Das einzige Instrument, welches dem Volkswillen zum Durchbruch verhelfen kann, weil das Ergebnis vom Nationalrat umgesetzt werden muss, ist die Volksabstimmung. Diese ist allerdings nur über einen bereits vorliegenden Gesetzesbeschluss möglich und bedarf der mehrheitlichen Zustimmung der Parlamentarier.
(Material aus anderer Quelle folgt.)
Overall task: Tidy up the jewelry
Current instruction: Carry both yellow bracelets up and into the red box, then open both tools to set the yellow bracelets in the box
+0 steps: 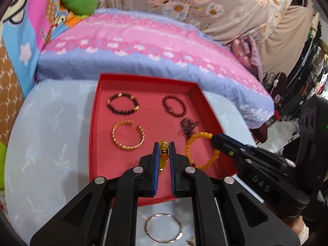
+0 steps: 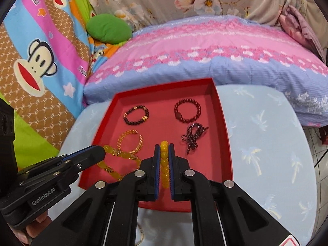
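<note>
A red tray (image 1: pixel 96 110) (image 2: pixel 225 127) lies on a pale blue cloth. In it lie a dark bead bracelet with gold spacers (image 1: pixel 122 104) (image 2: pixel 136 114), a dark red bead bracelet (image 1: pixel 174 105) (image 2: pixel 187 110), a twisted gold bangle (image 1: pixel 128 135) (image 2: pixel 130 140) and a dark knotted cord (image 1: pixel 188 127) (image 2: pixel 193 137). My left gripper (image 1: pixel 164 145) (image 2: pixel 102 151) is shut on an amber bead bracelet (image 1: pixel 164 153) (image 2: pixel 119 161) over the tray's near part. My right gripper (image 2: pixel 164 146) (image 1: pixel 215 141) is shut on a yellow bead bracelet (image 2: pixel 164 164) (image 1: pixel 199 149) beside it.
A silver ring bangle (image 1: pixel 163 228) lies on the cloth in front of the tray. A pink and lilac pillow (image 1: pixel 143 47) (image 2: pixel 205 57) lies behind the tray. A green cushion (image 2: pixel 108 28) and cartoon bedding (image 2: pixel 37 57) are at the left.
</note>
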`<state>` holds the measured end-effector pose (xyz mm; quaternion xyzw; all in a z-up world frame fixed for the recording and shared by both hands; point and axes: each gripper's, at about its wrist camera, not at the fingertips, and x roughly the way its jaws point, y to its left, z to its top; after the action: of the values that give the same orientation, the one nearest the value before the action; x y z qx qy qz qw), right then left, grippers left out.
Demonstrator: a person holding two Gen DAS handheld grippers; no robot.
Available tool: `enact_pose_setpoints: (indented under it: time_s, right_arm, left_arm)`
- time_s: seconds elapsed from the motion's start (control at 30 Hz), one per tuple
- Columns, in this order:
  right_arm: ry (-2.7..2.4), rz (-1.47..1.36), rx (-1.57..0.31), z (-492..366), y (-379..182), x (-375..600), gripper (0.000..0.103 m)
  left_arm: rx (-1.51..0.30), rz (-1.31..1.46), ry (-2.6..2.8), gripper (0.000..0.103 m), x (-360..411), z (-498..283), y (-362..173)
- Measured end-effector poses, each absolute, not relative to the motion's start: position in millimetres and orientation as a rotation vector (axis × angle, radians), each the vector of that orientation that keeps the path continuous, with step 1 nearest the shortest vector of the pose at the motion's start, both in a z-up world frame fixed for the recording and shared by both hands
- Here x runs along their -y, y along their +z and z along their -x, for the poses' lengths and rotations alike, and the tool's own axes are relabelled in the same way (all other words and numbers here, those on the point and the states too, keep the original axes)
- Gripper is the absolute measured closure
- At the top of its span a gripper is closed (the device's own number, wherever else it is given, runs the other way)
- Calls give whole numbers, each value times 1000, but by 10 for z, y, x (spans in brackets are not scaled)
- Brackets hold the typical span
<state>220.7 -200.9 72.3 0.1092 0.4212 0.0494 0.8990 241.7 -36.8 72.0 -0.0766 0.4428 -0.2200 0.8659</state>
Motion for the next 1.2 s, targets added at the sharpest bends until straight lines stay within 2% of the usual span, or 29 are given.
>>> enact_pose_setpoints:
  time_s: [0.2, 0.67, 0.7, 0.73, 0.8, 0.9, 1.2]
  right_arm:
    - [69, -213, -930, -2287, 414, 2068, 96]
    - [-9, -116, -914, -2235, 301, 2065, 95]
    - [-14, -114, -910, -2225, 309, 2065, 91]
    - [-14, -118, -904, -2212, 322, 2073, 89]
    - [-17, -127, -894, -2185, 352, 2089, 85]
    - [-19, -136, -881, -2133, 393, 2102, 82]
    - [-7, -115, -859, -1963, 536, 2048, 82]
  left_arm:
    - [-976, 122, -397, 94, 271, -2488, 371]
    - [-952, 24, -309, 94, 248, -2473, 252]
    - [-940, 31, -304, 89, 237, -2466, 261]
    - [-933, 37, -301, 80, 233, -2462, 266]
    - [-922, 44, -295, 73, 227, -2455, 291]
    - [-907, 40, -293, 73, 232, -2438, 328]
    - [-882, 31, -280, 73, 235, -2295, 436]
In der Geschichte der zweiten Republik kam dieses Instrument daher auch erst zweimal zur Anwendung, 1978 über die Betriebnahme des Kernkraftwerkes Zwentendorf und 1994 über den Beitritt Österreichs zur Europäischen Union.
Es liegt im Wesen der repräsentativen Demokratie, dass politische Entscheidungen von den gewählten politischen Mandataren zu treffen sind, allerdings besteht überhaupt kein Widerspruch dazu, diesen Repräsentanten die Entscheidungsfindung durch eine Ausweitung der direkten demokratischen Möglichkeiten des Volkes zu erleichtern. Insbesondere dann, wenn sie in ihrer politischen Tätigkeit den Eindruck erwecken, sie agieren am Volkswillen vorbei, aus welchen Gründen auch immer.
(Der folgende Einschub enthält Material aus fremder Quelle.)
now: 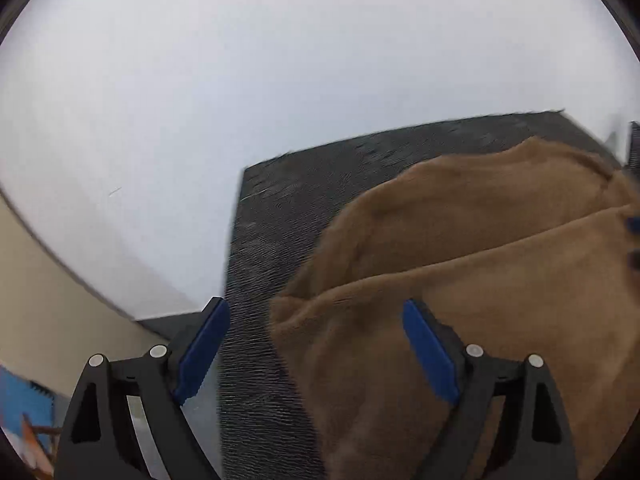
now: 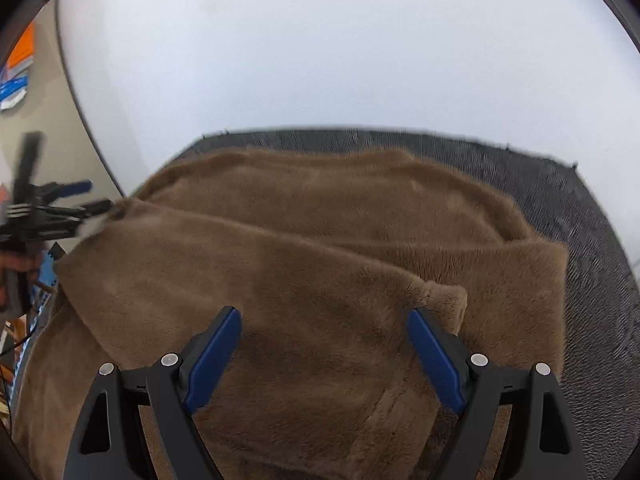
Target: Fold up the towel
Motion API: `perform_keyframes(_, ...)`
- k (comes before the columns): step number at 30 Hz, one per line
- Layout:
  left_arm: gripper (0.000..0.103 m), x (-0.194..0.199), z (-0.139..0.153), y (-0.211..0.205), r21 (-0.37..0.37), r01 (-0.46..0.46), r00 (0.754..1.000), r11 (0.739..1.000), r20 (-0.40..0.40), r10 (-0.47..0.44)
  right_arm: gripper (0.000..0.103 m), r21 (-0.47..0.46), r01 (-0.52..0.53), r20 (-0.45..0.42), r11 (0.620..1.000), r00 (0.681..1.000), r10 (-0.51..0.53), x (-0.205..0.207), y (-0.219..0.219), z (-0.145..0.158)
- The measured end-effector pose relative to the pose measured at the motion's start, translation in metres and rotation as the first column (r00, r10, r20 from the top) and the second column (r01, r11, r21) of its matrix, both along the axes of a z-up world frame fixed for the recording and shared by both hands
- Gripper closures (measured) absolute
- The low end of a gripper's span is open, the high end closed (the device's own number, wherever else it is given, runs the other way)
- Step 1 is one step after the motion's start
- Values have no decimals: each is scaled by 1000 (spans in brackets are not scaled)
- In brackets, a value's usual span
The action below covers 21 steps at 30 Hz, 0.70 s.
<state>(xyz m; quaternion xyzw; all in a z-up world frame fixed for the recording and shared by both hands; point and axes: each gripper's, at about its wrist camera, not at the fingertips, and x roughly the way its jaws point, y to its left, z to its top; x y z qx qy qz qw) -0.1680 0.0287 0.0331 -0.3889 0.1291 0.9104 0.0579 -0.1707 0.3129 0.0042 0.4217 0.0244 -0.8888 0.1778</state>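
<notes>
A fuzzy brown towel [image 2: 304, 280] lies on a dark gray mat [image 2: 580, 208] in the middle and lower part of the right wrist view, and it is bunched up with one layer folded over another. A fold line runs across it from the left side down to the lower right, where a corner of the top layer [image 2: 452, 300] sits just beside the right finger of the right gripper [image 2: 325, 354]. That gripper hangs over the towel with its blue pads [image 2: 212, 360] spread wide apart, and nothing is pinched between them. In the left wrist view the towel [image 1: 500, 280] fills the right side and the mat [image 1: 272, 240] shows as a dark strip to its left. The left gripper [image 1: 316, 350] is wide open too, with one blue pad over the mat and the other over the towel's edge, and it has hold of nothing. The left gripper [image 2: 80, 208] also shows at the left edge of the right wrist view, blurry, right by the towel's far left corner. A white wall [image 2: 320, 40] fills the top of both views. No words or labels can be read anywhere.
</notes>
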Motion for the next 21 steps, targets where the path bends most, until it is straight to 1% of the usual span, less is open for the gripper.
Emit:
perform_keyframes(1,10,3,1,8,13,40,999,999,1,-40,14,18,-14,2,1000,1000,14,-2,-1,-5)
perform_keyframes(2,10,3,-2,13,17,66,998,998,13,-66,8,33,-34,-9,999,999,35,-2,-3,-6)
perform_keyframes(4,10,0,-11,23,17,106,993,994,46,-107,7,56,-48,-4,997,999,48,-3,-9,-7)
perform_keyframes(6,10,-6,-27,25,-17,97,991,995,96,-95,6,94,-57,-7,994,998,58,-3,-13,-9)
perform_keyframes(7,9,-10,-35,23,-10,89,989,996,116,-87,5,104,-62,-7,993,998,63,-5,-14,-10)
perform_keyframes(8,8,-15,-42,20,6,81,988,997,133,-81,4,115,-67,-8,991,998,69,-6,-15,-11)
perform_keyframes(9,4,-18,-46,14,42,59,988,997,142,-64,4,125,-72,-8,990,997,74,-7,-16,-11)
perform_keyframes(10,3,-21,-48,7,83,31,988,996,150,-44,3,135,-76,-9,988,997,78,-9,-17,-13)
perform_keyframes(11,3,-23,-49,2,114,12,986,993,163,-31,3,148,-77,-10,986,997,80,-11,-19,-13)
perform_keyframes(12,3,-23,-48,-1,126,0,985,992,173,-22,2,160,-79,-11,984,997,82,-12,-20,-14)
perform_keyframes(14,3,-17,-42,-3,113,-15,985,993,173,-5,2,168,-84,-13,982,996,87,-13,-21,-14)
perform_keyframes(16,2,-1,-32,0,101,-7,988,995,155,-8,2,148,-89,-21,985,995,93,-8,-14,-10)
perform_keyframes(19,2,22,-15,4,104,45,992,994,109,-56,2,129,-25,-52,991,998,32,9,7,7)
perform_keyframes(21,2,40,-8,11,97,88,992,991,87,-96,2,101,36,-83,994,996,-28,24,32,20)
In der 2. Republik wurden seit 1964 insgesamt 72 Volksbegehren durchgeführt. 58 Begehren wurden von mehr als 100 000 Bürgern unterzeichnet und erreichten somit die festgesetzte Mindestanzahl an Stimmen, die eine Behandlung im Nationalrat verpflichtend machen. 9 der 72 Volksbegehren wurden von mehr als 10% der Wahlberechtigten (derzeit ca. 6,4 Millionen Bürger) unterschrieben. Das ist ein beachtliches Bürgervotum, wenn man bedenkt, mit welchen Hürden die Betreiber dieser Volksentscheide im Laufe der Einleitungs- und Eintragungsverfahren zu kämpfen hatten. Allerdings blieb ein Großteil der Willenskundgebungen des Volkes abgesehen von einer Kurzzeitbehandlung im Nationalrat unbeachtet und hatte keinerlei oder nur sehr geringfügige Auswirkungen auf die konkrete Regierungsarbeit.

Es ist daher dringend notwendig, dieses Instrument der direkten Demokratie zu stärken.

Volksbegehren, welche zumindest von 10% der Wahlberechtigten unterzeichnet werden, sollten eine verpflichtende Sondersitzung des Nationalrates nach sich ziehen. Diese sollte im ORF übertragen werden, das Ergebnis der Sitzung sowie die Haltungen der einzelnen Parteien dazu sollten als amtliche Mitteilung allen Bürgern zugänglich gemacht werden.

Volksbegehren, welche zumindest die Zustimmung von 20% der Wahlberechtigten erhalten, sollten ebenso in einer Sondersitzung des Nationalrates mit amtlicher Ergebnisveröffentlichung münden, sie sollten jedoch auch zwingend eine Volksabstimmung nach sich ziehen. Eine solche könnte man nach einer Textänderung des Kernanliegens des Begehrens, welche eindeutig mit Ja oder Nein zu beantworten ist, zumindest im Rahmen der nächsten Nationalratswahl den Bürgern zur Abstimmung vorlegen, will man den administrativen Aufwand gering halten. Sodann soll das Abstimmungsergebnis für die folgende Regierung bindend sein.

Eine weitere Möglichkeit, eine Volksabstimmung sogar zeitnah zum Volksbegehren selbst durchzuführen, bietet uns die digitale Welt, zumindest zukünftig. Die Zustimmung für die elektronische Stimmabgabe ist bereits derzeit hoch in der Bevölkerung. Man kann davon ausgehen, dass trotz einiger Bedenken dieser Wahlform, die Zukunft von Wahlen davon geprägt sein wird.
Eine diesbezügliche Änderung unserer Verfassung erfordert zwar eine 2/3-Mehrheit im Parlament, will man jedoch den mündigen Staatsbürger ernst nehmen, will man verhindern, dass unsere gewählten Repräsentanten von einem Wahltermin bis zum nächsten vollkommene Narrenfreiheit haben und nach Lust und Laune am Volkswillen vorbei regieren können, dann ist die Aufwertung von Volksabstimmungen ein Gebot der Stunde.